With its many dull, talky stretches, the movie often plays like
a violent episode of Scooby Doo. On the plus side, I
Know What You Did... wins teen bonus points for its attractive
if not necessarily charismatic cast of cocky hunks and chesty
nymphs, many fresh from the land of television: Freddie Prinze,
Jr., Jennifer Love Hewitt (Party of Five) and Sarah Michelle
Gellar (the Buffy the Vampire Slayer show). And Anne Heche
is amusingly creepy as a lonesome hick; somebody should set her
up with the kid from Deliverance. --Woodruff
A LIFE LESS ORDINARY. The third film from the team that
brought us Trainspotting and Shallow Grave has the
same startling sense of composition and color as these previous
efforts, but none of the wit. Ewan McGregor plays a poor janitor
who falls in love with a beautiful rich girl (Cameron Diaz) due
to the influence of some bizarre angel-creature-things. The film
lurches from fantasy to romance to road movie without rhyme or
reason; even worse, the Boy and Girl don't even seem to like each
other, much less light up each other's lives. If you crossed the
1932 Hollywood romance It Happened One Night with Touched
by an Angel and stirred in a little bit of Tommy
and then doubled your dose of Prozac, then you'd be watching A
Life Less Ordinary. The question is, why would anyone want
to do this? --Richter
MOST WANTED. Keenan Ivory Wayans stars as an ex-Marine
who must blow things up when he's framed in a secret government
plot to make the world's worst movie. Don't miss the special guest
appearance by Jon Voigt's career as it spirals down the drain.
--DiGiovanna
PLAYING GOD. David Duchovny plays a drug-addicted doctor
in this laughably bad thriller about medicine, crime, and the
shocking redness of human blood. Duchovny is Dr. Eugene
Sands, a surgeon who's had his license revoked for slicing a patient's
artery while zoned out on an Elvis-style cocktail of speed and
barbiturates. He's not only a drug addict, he's a junkie for practicing
medicine, and when a bad guy offers to make him a surgeon again,
he jumps at the chance to feed his evil habit. The result? More
white clothing covered in spurting blood. There's something very
odd about the directorial style of this movie--it's definitively
'80s, with a 1970s drive-in edge. The clothes are out of style,
the furnishings are out of style, and the music is weird. Far
more interesting than the movie itself is the question of what,
exactly, the director thought he was doing here. Being hip? Retro?

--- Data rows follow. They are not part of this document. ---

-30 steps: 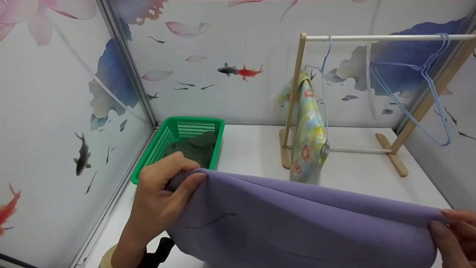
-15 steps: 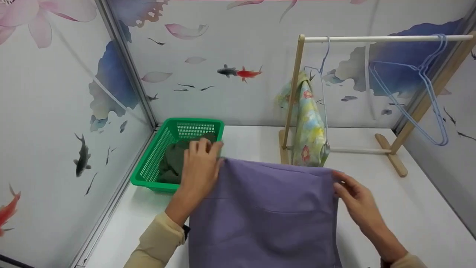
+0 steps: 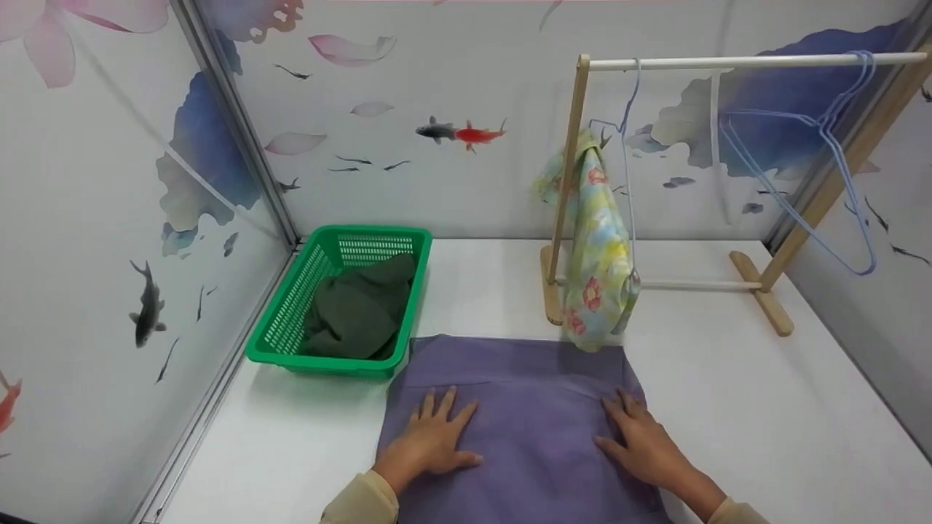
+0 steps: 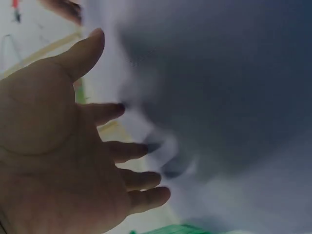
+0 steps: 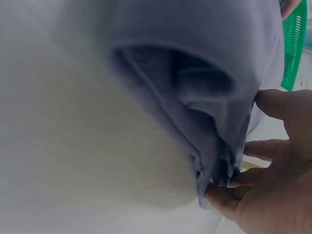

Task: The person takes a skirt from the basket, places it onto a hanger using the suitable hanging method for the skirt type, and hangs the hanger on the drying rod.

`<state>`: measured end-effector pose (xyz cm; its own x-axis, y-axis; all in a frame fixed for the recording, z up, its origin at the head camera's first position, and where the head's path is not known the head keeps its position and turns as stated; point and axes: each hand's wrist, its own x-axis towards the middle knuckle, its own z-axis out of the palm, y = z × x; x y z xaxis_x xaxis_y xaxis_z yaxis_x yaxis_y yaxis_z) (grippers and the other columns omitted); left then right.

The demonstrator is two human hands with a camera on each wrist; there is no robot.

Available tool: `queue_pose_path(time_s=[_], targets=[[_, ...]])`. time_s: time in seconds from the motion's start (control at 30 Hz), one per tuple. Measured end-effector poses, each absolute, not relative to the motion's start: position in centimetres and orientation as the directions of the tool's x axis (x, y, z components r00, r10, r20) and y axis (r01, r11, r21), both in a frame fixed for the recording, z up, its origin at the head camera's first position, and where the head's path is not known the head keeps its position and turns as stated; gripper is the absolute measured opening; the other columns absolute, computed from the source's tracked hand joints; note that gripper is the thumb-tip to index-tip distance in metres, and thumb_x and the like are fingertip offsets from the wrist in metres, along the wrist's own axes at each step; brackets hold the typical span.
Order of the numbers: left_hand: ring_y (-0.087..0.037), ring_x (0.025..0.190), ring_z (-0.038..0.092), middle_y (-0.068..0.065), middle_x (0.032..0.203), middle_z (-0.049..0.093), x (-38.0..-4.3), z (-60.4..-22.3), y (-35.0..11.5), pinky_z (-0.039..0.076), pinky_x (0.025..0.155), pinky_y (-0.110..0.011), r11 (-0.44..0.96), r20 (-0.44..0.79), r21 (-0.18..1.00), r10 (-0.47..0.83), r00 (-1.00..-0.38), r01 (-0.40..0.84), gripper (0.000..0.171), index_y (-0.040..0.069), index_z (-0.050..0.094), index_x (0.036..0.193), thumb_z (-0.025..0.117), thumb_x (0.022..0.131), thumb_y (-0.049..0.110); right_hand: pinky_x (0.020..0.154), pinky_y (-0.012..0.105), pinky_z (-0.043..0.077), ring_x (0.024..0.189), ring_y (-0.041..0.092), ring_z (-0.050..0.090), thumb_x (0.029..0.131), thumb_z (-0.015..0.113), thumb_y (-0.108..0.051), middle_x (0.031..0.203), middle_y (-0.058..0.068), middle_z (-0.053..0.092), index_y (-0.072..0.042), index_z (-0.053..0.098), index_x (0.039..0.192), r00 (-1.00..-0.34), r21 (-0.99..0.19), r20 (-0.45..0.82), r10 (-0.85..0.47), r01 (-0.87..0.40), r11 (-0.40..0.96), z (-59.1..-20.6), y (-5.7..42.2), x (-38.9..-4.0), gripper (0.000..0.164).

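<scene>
A purple piece of cloth (image 3: 524, 429) with a seam across its far part lies spread on the white table; its kind cannot be told. On its left side rests my left hand (image 3: 433, 440), fingers spread. The left wrist view has the same hand (image 4: 63, 136) with fingertips against the cloth (image 4: 219, 97). My right hand (image 3: 644, 444) rests on the right side, fingers extended. Seen from the right wrist, that hand's fingertips touch the cloth's edge (image 5: 214, 141), where folded layers show. Neither hand grips anything. The near end of the cloth runs out of the head view.
A green basket (image 3: 266, 353) holding a dark green cloth (image 3: 357, 309) stands beyond the purple cloth's left corner. Behind is a rack (image 3: 728, 64) with blue hangers (image 3: 830, 124) and a yellow floral garment (image 3: 597, 255) whose lower end reaches the purple cloth's far edge. Walls enclose the back and sides.
The purple cloth, earlier held up by its corners in both hands, has come down onto the table. Both hands have let go of the corners and moved nearer to me, onto its surface.
</scene>
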<state>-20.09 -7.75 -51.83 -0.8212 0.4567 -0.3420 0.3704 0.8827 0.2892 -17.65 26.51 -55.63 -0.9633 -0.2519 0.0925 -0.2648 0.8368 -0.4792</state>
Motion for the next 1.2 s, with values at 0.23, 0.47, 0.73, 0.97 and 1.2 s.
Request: queue_pose_path(time_s=[0.23,0.47,0.73,0.97,1.2], targets=[[-0.043,0.134,0.001,-0.015,0.151,0.008,-21.1,-54.5,-8.3,0.012,0.101,-0.060,0.876,-0.312,0.306,0.462,-0.830,0.372,0.091,0.025,0.023,0.147,0.052,0.074,0.071,0.089,0.059,0.034,0.116,0.050,0.038,0.087,0.062,-0.036,0.130,0.036,0.036,0.012,0.033,0.135,-0.980,-0.484,0.112,-0.165,-0.198,0.852,-55.8,26.7,-18.4,0.073],[-0.043,0.129,0.021,-0.023,0.142,0.027,-23.2,-54.1,-8.4,0.019,0.099,-0.058,0.854,-0.138,0.426,0.388,-0.911,0.299,0.073,0.012,0.034,0.142,0.049,0.087,0.057,0.075,0.048,0.043,0.090,0.036,0.055,0.090,0.059,-0.024,0.098,0.024,0.057,0.015,0.054,0.114,-0.989,-0.587,0.138,-0.052,-0.123,0.800,-55.3,28.1,-21.6,0.046],[-0.048,0.129,0.016,-0.033,0.140,0.019,-26.6,-54.5,-7.6,0.020,0.099,-0.059,0.874,-0.018,0.458,0.190,-0.982,0.161,0.067,0.000,0.033,0.139,0.052,0.091,0.043,0.073,0.043,0.044,0.082,0.031,0.057,0.090,0.057,-0.021,0.092,0.022,0.061,0.014,0.057,0.105,-0.997,-0.706,0.045,0.066,0.015,0.708,-55.3,28.1,-24.9,0.038],[-0.044,0.130,0.019,-0.031,0.141,0.020,-29.1,-55.7,-7.8,0.016,0.102,-0.055,0.872,-0.056,0.490,0.004,-0.998,-0.024,0.066,-0.002,0.023,0.142,0.045,0.095,0.039,0.073,0.042,0.045,0.086,0.031,0.056,0.090,0.057,-0.024,0.094,0.022,0.059,0.014,0.055,0.106,-0.985,-0.783,-0.093,0.142,0.161,0.602,-55.3,28.2,-25.7,0.041],[-0.042,0.110,0.042,-0.031,0.123,0.033,-29.8,-56.4,-7.8,0.034,0.090,-0.052,0.749,0.222,0.638,0.042,-0.974,0.178,0.051,-0.003,0.031,0.137,0.041,0.098,0.028,0.063,0.030,0.038,0.073,0.016,0.045,0.093,0.049,-0.022,0.083,0.005,0.049,0.000,0.055,0.097,-0.971,-0.920,-0.119,0.209,0.187,0.344,-54.5,28.0,-25.5,0.023]])
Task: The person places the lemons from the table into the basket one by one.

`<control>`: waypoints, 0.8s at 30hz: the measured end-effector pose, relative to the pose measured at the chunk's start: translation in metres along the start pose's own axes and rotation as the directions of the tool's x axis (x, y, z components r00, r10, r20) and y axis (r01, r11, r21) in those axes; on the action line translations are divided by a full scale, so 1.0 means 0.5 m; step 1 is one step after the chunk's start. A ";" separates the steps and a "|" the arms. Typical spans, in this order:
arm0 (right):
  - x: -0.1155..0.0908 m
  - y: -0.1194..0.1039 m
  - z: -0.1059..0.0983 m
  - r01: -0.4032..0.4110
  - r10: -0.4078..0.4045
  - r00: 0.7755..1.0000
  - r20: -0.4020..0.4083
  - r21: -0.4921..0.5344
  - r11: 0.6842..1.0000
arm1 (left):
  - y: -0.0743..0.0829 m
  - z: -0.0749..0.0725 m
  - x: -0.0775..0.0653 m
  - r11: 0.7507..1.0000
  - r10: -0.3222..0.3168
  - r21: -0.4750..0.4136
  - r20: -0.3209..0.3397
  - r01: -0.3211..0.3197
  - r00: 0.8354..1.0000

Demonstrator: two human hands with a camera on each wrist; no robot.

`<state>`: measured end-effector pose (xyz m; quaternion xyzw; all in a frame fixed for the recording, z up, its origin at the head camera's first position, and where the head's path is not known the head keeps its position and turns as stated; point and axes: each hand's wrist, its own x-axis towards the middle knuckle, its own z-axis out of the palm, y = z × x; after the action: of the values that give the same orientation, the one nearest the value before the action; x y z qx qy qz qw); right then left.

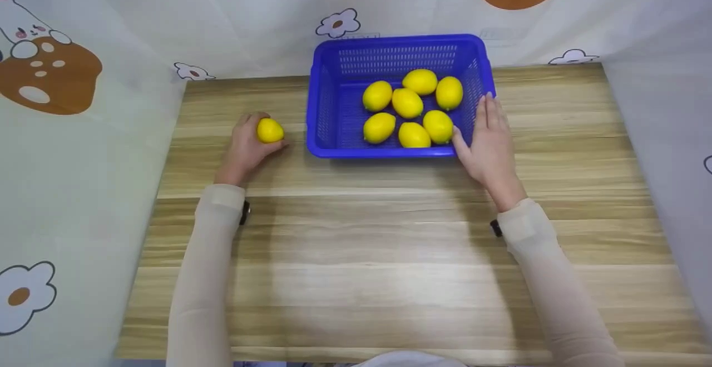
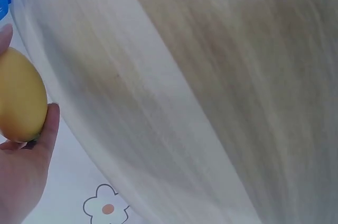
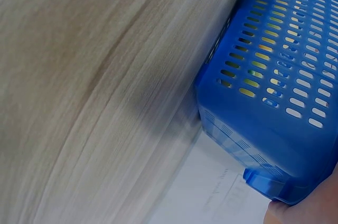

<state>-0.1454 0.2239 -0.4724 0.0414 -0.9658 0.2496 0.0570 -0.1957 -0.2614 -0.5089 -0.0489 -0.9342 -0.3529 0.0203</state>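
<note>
My left hand grips a yellow lemon between thumb and fingers, left of the blue plastic basket. In the left wrist view the lemon shows at the left edge, with fingertips at both of its ends. My right hand rests on the basket's front right corner. Its fingers lie straight along the right rim, and the thumb reaches over the inner side. Several lemons lie in the basket, mostly toward its middle and right. The right wrist view has the slotted basket wall from outside.
The basket stands at the back of a wood-grain table. Behind it and along both sides hangs a pale curtain printed with flowers and brown shapes. Light sleeves cover both arms, with a small black device at each wrist.
</note>
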 end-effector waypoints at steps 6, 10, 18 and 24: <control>0.001 0.000 0.000 -0.007 0.007 1.000 0.007 -0.004 1.000 | 0.006 -0.011 0.000 1.000 0.004 0.008 0.004 -0.004 1.000; 0.001 0.001 0.001 -0.007 0.007 1.000 0.008 0.000 1.000 | 0.012 -0.021 0.002 1.000 0.007 0.003 0.015 -0.007 1.000; 0.001 0.000 0.001 -0.008 0.008 1.000 0.012 -0.006 1.000 | 0.024 -0.043 0.003 1.000 -0.024 0.002 0.045 0.024 0.999; 0.000 -0.002 -0.002 -0.015 0.015 0.999 0.028 -0.007 1.000 | 0.028 -0.053 0.002 1.000 -0.022 0.008 0.040 0.022 0.999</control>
<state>-0.1450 0.2234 -0.4711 0.0373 -0.9676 0.2462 0.0418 -0.1950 -0.2683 -0.4795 -0.0456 -0.9363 -0.3483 -0.0019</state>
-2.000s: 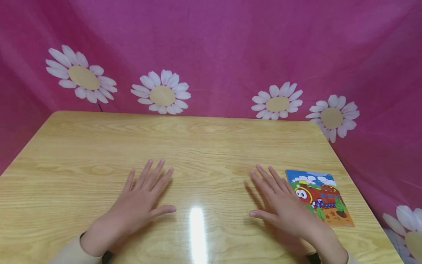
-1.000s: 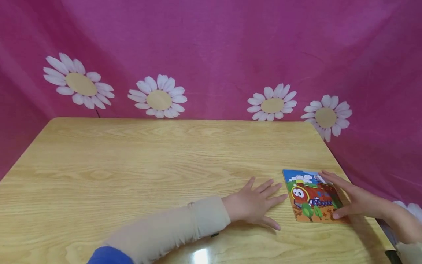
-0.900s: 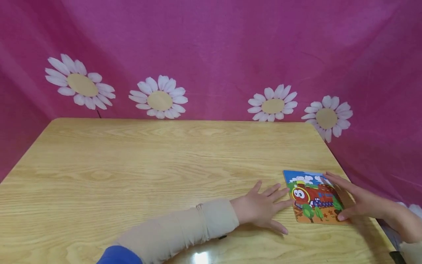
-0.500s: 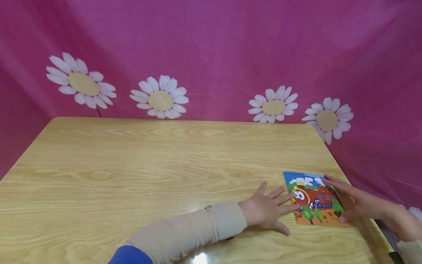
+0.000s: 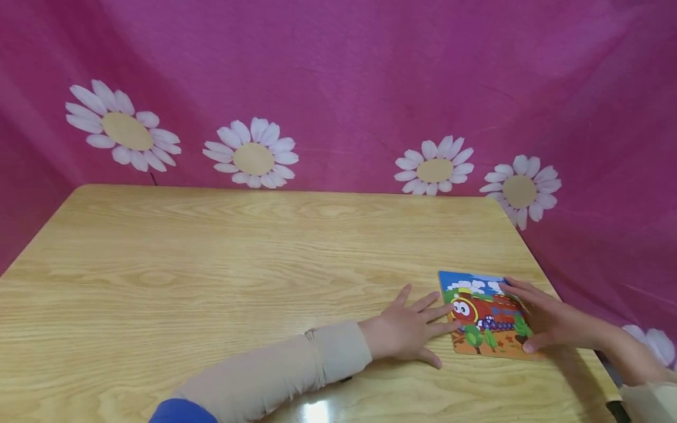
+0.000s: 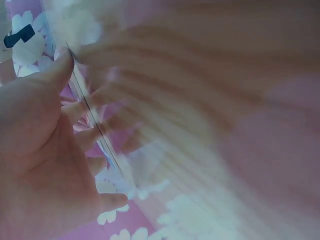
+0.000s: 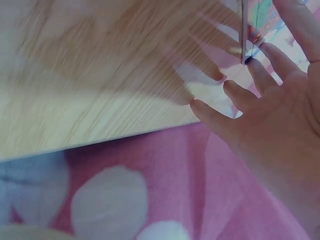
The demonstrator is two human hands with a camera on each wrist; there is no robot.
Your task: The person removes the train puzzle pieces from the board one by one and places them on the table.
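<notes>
A thin square picture board (image 5: 489, 329) with a red cartoon train lies flat near the table's right edge in the head view. At its left side is my left hand (image 5: 407, 332), fingers spread and straight, with fingertips overlapping the board's edge. My right hand (image 5: 560, 323) is at the opposite side, its fingers by the upper right corner and its thumb by the lower right one. In the right wrist view, the right hand's fingers (image 7: 270, 95) extend beside the board's edge (image 7: 244, 35). The left wrist view shows the left palm (image 6: 35, 150) low over the glossy tabletop.
The wooden table (image 5: 238, 252) has a rounded far edge. A pink cloth (image 5: 338, 88) with large white daisies hangs behind it and down the right side. My left forearm (image 5: 275, 370) crosses the table's front.
Both hands have moved right from the table's middle to either side of the board. Over the last half second, the board and both hands have shifted slightly left.
</notes>
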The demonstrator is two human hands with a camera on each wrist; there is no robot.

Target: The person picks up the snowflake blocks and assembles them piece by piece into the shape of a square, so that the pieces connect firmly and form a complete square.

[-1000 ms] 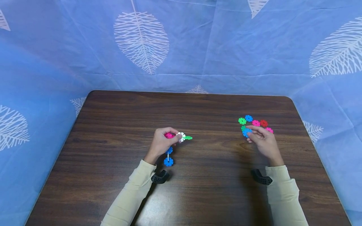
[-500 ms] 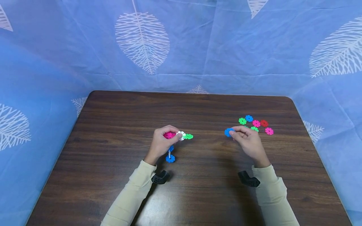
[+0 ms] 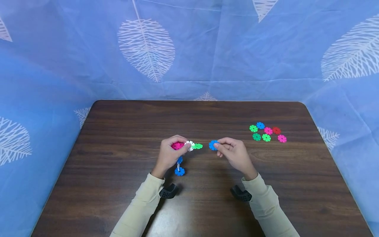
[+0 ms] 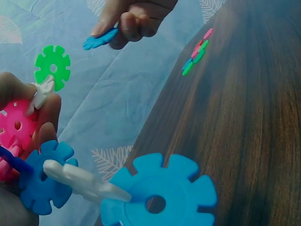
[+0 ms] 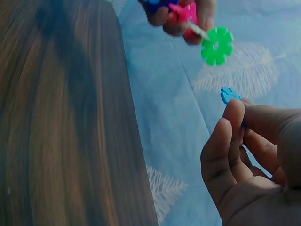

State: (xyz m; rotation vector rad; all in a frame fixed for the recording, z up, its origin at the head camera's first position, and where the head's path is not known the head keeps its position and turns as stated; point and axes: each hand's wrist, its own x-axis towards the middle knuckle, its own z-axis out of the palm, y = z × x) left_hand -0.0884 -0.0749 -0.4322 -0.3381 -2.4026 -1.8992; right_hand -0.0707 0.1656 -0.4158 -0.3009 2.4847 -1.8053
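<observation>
My left hand [image 3: 170,154] grips a chain of interlocked notched plastic discs above the table. In the left wrist view, pink discs [image 4: 18,123] sit within its fingers, and a white disc [image 4: 43,91] pinched there joins a green disc [image 4: 52,66] at the chain's end. Below the hand, blue discs [image 4: 157,193] are linked by another white disc [image 4: 84,181]. A separate blue disc [image 3: 213,145] is pinched between thumb and finger of my right hand [image 3: 236,155], a short gap to the right of the green disc. In the right wrist view, fingers partly cover that blue disc.
Several loose discs, green [image 3: 266,138], pink [image 3: 282,138], red [image 3: 276,130] and blue [image 3: 260,125], lie at the back right of the dark wooden table [image 3: 296,184]. A blue leaf-patterned cloth [image 3: 201,49] hangs behind the table. Each wrist bears a black camera band [image 3: 168,191].
My right hand has picked the blue disc from the loose group and carried it left toward the chain. The left hand keeps its grip, nearly in place.
</observation>
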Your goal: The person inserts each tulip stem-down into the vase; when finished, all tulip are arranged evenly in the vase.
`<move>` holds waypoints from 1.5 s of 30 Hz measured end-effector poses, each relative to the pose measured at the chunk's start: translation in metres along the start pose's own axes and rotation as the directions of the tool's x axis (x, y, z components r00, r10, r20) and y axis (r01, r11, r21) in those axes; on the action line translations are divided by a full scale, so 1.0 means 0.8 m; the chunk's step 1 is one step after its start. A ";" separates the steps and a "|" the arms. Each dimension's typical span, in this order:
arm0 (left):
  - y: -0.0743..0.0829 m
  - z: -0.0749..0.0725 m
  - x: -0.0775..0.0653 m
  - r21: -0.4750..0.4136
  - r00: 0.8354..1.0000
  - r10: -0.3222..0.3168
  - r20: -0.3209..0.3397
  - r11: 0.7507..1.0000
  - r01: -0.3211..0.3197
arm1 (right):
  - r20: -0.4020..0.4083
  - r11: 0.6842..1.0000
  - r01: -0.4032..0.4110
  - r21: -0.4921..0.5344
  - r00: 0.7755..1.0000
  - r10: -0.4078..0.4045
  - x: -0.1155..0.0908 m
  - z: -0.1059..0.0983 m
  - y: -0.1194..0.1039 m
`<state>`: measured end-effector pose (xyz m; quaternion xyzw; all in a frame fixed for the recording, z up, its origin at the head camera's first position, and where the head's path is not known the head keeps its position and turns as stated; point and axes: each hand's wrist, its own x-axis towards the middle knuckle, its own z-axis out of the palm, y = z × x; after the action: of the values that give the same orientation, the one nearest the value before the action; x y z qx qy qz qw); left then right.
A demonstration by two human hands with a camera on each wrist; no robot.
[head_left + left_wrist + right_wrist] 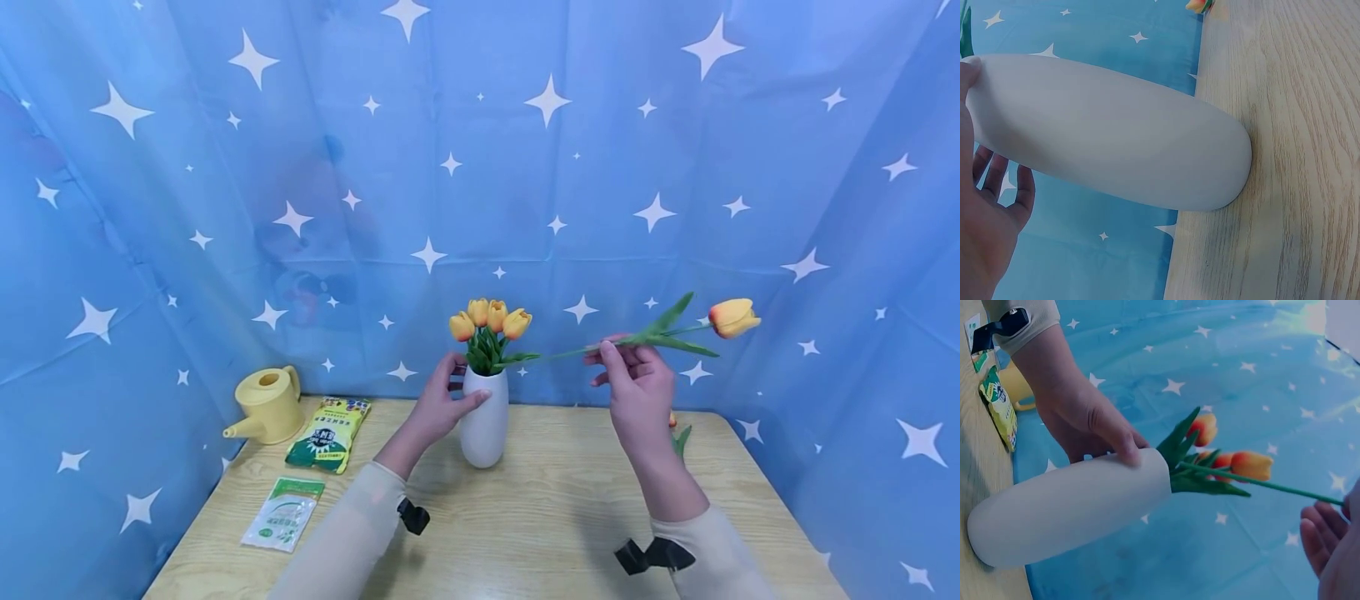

Low budget? Straight to video? God only knows. --Richter
RED CORNER. After a one night stand that finds his Chinese
lover dead and her blood on his shirt, an American lawyer on business
in China gets inserted into the Chinese penal and judicial systems.
Trapped like a gerbil stuck in an unfamiliar dark maze from which
there's no escape, the cocky businessman, played by Richard Gere's
stylishly tousled hair, must rely on his wits and his plucky female
Chinese lawyer to save his life. The movie's vision of China is
like Steve Martin's old stand-up routine on France: everything
is different there! The courts aren't like ours, cameras everywhere
spy on the populace, and sometimes people with butcher knives
chop the heads off chickens! The conspiracy is a recycled one
and the characterizations are wafer thin, but fans of Richard
Gere's buttocks may find solace in a couple of seconds of his
nude backside as he is tossed into a prison cell. --McKay
SWITCHBACK. Jeb Stuart, the scribe behind such moneymakers
as Die Hard and The Fugitive, directed this low-key
but reasonably good thriller based on one of his early screenplays.
The plot, which leads from Texas to the beautiful, snow-clogged
Rocky Mountains, has an FBI agent (Dennis Quaid, sad-eyed and
brooding) tracking the serial killer who kidnapped Quaid's son.
Action-movie clichés abound, but Switchback has
a surprisingly honorable feel to it; all the main characters,
even (inexplicably) the villain, are granted heavy doses of sympathy
and integrity. Danny Glover and Jared Leto are interesting as
an unlikely pair of travelers (one of whom may be the killer);
but the best is R. Lee Ermey as a scrupulous sheriff. Ermey, best
known as the sergeant in Full Metal Jacket, has been cool
in nearly everything he's done. --Woodruff
A TOUCH OF EVIL. This great, 1958 classic crime thriller
directed by Orson Welles features one of the most famous, continuous
tracking shots in Hollywood history--a three-minute crane shot
running under the opening credits. Based on Whit Masterson's novel,
Badge of Evil, the film was a box-office flop in its time
and was reviled as a glaring example of the worst cinematic sleaze.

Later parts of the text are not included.